_WORK ORDER_
Check every line of the data and copy the ones where "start" appears.

_AVAILABLE DATA_
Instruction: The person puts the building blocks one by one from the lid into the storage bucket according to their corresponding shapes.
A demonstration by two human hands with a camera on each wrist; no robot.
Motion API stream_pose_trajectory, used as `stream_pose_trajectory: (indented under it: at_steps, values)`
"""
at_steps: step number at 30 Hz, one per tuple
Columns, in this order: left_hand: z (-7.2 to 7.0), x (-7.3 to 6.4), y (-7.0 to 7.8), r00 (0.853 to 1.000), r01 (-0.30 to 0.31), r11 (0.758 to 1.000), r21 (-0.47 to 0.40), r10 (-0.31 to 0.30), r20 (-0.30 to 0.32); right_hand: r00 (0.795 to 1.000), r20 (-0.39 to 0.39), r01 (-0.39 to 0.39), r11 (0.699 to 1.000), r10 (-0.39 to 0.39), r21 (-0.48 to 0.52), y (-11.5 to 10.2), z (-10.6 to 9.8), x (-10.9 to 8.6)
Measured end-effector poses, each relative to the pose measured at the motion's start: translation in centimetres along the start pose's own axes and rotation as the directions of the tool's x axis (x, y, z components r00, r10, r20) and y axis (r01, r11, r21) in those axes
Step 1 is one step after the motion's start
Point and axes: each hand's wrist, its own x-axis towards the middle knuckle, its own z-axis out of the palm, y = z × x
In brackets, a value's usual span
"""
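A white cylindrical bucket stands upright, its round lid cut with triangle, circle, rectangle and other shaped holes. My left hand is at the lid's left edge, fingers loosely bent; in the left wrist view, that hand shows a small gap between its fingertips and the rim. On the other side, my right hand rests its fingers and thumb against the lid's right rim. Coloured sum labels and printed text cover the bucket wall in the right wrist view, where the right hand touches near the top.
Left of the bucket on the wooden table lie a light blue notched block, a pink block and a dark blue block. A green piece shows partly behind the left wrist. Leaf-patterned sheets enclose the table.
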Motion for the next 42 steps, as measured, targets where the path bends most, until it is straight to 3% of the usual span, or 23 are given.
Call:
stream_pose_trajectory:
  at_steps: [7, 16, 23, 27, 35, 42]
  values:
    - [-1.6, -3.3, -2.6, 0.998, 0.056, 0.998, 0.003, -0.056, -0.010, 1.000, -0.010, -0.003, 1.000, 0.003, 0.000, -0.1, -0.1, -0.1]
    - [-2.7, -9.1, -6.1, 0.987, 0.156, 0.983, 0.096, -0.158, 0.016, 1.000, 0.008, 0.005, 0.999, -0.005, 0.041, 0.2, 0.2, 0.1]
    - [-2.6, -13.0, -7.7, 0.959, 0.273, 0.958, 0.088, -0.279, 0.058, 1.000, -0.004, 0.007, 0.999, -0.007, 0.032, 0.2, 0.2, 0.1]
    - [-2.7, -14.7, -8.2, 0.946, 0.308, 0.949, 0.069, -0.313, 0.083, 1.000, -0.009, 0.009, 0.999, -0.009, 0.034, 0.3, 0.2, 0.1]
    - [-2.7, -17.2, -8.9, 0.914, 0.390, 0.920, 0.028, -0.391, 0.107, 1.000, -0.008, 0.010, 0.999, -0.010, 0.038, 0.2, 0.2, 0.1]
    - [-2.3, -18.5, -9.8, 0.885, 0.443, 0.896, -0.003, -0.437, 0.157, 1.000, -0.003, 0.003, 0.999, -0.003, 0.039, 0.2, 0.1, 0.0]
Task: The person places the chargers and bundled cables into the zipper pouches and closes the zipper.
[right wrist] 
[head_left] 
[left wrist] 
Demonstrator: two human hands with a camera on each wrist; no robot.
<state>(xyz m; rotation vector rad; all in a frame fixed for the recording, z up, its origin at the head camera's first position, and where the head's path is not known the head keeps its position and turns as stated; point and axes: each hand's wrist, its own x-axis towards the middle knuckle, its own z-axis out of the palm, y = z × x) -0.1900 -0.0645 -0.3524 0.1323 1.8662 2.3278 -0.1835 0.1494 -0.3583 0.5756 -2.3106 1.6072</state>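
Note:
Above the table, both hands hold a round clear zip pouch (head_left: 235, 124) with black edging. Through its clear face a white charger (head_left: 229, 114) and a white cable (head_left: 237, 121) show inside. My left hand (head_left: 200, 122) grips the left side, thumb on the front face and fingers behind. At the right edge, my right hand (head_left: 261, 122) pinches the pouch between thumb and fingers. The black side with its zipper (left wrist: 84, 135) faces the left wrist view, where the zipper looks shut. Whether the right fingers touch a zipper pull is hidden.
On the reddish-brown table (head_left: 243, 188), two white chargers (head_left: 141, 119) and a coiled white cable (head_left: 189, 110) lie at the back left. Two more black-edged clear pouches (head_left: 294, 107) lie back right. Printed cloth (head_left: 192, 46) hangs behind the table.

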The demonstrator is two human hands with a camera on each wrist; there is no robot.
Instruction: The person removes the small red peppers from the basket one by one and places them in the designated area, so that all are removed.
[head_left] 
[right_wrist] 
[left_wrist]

_WRITTEN SOLUTION_
Measured end-effector poses, each relative to the pose measured at the motion's start: translation in centimetres along the start pose's own axes and rotation as the directions of the tool's x axis (x, y, z components r00, r10, r20) and y axis (r01, r11, r21) in those axes
Step 1 is one step after the motion's start

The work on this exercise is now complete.